- Trump executive order targeted Biden, Obama-era efforts
- Digital identity, compliance checklists stripped by order
Companies are at risk of losing a longtime partnership with the federal government in the fight against cyber criminals who wield stolen and fake identities to commit fraud, infiltrate business networks, and divert funds.
President Donald J. Trump’s June 6 cybersecurity executive order ignored decade-old efforts to strengthen digital identity verification and stripped away more recent agency directions given by President Joe Biden. His order, named “Sustaining Select Efforts to Strengthen the Nation’s Cybersecurity and Amending Executive Order 13694 and Executive Order 14144,” offered no substitute agency guidance at a time of rising identity-related cyber incidents in both the public and private sectors.
“I don’t see that as a step forward,” said Michael Daniel, CEO and president of Cyber Threat Alliance, and former cybersecurity coordinator on the National Security Council Staff under the Obama administration. “If you were going to strike that whole section, I would have wanted to see, what’s the alternative? How is the federal government going to help address this identity issue? Because it continues to plague us in cyberspace.”
The executive order targeted what the Trump administration called “problematic elements” in cybersecurity orders from Presidents Barack Obama and Biden, and directed federal agencies to shift their focus away from “distracting” issues.
In addition to repealing digital identity efforts, the order significantly pared down agency oversight on software providers’ cyber compliance—including from the Cybersecurity Infrastructure Security Agency—in an effort to cut “unproven and burdensome” requirements.
“They are reorienting agencies to be able to go after the things that they know are most vital to protect,” said Tony Monell, vice president of Public Sector at Black Kite and former senior cyber policy advisor in the Biden and first Trump administrations.
Authentication Woes
Identity-related security threats have been bubbling up since the birth of the internet, but they’ve intensified in the age of AI-generated deepfakes.
Last year, the US Department of State, Federal Bureau of Investigation, and New York’s Department of Financial Services issued several advisories regarding identity-linked threats and urged US companies to deploy stronger means to authenticate customer and employee identities.
Deepfakes have already been used against businesses to convince employees to share confidential information or transfer large sums of money, for example.
“It is the same organized criminals and hostile nation states exploiting the same three or four deficiencies of digital identity infrastructure to steal from government, banks, payments, health, retail, fintech, and cryptocurrency. It’s all the same stuff that we see in every sector,” said Jeremy A. Grant, Coordinator of the Better Identity Coalition, whose members include
“If we don’t start to put some technologies in place that can get ahead of these tools, we’re going to quickly see the level of attacks become much worse,” said Grant, who established the National Program Office for the National Strategy for Trusted Identities in Cyberspace under the Obama administration.

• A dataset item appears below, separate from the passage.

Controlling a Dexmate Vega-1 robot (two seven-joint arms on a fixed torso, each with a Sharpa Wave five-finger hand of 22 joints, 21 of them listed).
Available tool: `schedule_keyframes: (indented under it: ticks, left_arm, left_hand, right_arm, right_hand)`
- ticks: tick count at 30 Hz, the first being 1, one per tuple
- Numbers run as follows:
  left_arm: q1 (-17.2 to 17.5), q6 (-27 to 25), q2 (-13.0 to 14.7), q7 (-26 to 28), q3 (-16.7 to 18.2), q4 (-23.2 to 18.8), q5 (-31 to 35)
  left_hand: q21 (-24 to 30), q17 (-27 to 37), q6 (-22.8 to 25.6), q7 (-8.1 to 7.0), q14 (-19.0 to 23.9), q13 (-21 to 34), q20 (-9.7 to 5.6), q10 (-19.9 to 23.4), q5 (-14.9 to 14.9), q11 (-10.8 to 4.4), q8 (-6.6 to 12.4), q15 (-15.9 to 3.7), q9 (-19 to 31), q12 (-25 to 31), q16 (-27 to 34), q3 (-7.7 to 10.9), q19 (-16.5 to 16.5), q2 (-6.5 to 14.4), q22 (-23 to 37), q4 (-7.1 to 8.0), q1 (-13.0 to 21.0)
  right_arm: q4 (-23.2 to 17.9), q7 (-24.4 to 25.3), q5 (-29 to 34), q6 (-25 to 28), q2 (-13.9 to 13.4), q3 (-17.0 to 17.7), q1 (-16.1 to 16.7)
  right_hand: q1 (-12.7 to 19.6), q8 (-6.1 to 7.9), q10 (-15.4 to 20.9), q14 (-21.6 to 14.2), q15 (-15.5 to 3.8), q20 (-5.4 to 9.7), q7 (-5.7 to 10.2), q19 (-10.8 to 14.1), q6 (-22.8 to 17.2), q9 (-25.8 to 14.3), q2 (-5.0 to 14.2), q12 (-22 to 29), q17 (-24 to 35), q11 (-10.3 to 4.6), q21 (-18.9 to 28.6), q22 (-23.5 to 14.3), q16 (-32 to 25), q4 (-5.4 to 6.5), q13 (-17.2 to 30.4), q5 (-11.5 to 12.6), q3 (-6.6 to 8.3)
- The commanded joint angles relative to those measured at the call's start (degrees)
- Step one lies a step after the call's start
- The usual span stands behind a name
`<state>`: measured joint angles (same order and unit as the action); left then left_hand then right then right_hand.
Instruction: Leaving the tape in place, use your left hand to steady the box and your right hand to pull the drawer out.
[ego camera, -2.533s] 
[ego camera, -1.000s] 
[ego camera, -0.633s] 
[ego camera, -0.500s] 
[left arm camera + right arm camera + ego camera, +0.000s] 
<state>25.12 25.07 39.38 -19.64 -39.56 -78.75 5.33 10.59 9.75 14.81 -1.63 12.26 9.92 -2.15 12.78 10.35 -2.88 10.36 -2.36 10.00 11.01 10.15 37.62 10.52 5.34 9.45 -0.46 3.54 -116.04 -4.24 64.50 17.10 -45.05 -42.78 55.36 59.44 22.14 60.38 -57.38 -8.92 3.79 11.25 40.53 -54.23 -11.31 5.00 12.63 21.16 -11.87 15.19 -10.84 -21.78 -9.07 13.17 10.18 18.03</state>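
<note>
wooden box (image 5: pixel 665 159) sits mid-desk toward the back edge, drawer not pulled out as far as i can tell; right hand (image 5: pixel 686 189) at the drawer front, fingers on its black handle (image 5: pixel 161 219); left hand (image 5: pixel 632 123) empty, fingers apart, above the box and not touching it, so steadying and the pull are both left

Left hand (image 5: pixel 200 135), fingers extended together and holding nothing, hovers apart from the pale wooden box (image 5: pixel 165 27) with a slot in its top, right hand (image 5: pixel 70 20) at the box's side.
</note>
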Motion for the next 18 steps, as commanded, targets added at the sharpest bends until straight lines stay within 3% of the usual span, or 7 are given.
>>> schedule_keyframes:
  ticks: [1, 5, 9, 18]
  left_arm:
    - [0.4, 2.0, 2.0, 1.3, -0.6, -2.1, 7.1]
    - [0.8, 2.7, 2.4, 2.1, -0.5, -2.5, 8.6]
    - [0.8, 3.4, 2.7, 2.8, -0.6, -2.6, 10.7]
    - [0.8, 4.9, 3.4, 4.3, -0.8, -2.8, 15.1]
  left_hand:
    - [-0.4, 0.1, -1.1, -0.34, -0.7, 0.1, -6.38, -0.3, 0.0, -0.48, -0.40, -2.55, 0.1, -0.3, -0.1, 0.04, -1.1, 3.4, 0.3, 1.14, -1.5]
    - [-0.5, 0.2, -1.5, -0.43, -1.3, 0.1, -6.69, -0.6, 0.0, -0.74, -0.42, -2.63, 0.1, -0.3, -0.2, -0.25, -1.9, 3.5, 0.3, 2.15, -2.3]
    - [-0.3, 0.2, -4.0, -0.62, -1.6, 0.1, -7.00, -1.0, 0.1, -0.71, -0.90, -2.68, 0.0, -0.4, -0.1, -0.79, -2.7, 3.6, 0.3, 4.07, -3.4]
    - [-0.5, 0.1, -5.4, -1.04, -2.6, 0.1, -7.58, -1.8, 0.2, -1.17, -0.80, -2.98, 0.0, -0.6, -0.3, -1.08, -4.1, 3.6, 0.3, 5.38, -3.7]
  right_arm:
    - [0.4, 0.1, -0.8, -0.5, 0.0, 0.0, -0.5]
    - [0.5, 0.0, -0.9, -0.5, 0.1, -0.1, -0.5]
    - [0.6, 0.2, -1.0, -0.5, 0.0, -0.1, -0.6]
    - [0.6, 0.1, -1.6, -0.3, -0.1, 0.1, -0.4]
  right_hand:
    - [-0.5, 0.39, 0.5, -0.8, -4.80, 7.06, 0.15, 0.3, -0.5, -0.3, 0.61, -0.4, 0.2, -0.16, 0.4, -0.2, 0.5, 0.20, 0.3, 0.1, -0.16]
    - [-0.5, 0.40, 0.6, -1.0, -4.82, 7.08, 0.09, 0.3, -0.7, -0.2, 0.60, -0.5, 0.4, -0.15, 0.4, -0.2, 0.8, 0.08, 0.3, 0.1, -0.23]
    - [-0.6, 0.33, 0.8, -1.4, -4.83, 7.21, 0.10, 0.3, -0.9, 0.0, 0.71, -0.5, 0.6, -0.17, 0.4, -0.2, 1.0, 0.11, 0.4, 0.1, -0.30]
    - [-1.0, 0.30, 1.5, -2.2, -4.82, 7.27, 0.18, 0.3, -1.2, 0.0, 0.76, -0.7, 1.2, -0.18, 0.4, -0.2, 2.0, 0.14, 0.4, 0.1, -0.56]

The Trump administration said in a June 6 fact sheet that Biden’s executive order included mandates for US government-issued digital IDs for “illegal aliens” that would have facilitated entitlement fraud and “other abuse.” Biden’s “digital identity mandates” are among the “inappropriate measures” the Trump administration said it’s targeting, claiming they would have enabled “illegal immigrants to improperly access public benefits.”
The Trump administration misrepresented Biden’s executive order, several cyber professionals said.
“I find it really strange that the argument that was posed was not, ‘We don’t think this will work. We think there are better strategies.’ It’s that ‘we think somehow it will actually contribute to immigrants getting IDs,’ when the whole point of having more robust identity systems is to actually do exactly the opposite,” Daniel said.
Software Supply Chain
Friday’s executive order also pared down companies’ reporting obligations, with the White House stating that Biden-era requirements were “imposing unproven and burdensome software accounting processes that prioritized compliance checklists over genuine security investments.”
Biden’s final cyber executive order, released days before Trump’s inauguration, had zeroed-in on supply-chain risks, requiring federal software vendors to prove they met stronger cybersecurity standards.
Companies had braced for heightened scrutiny on their cyber disclosures and prepared to raise their minimum security standards.
“These mandatory attestations and checklists that have to be done completely divert dollars and budget to compliance issues instead of using those dollars, time, effort, and resources on real efforts to strengthen cybersecurity,” said Jennifer A. Beckage, data privacy and security attorney at The Beckage Firm.
“This is probably the biggest section and takeaway for private companies,” she added.
While some providers welcomed the easing of oversight, others worried about its timing amid growing supply-chain security risks across sectors. To fill the gap left by the executive order, some cybersecurity professionals said they expected large enterprise customers to start requiring similar attestations from their suppliers.
“It’s extremely important that there be standards that are met and achieved as the software supply chain is critical to our national security,” said Chris Pierson, Blackcloak founder and CEO, who previously served on the Department of Homeland Security’s data privacy committee and cyber subcommittee. “In line with that, having robust compliance requirements and the attestation thereof is a meaningful advancement in cybersecurity—and one that has curiously been rolled back.”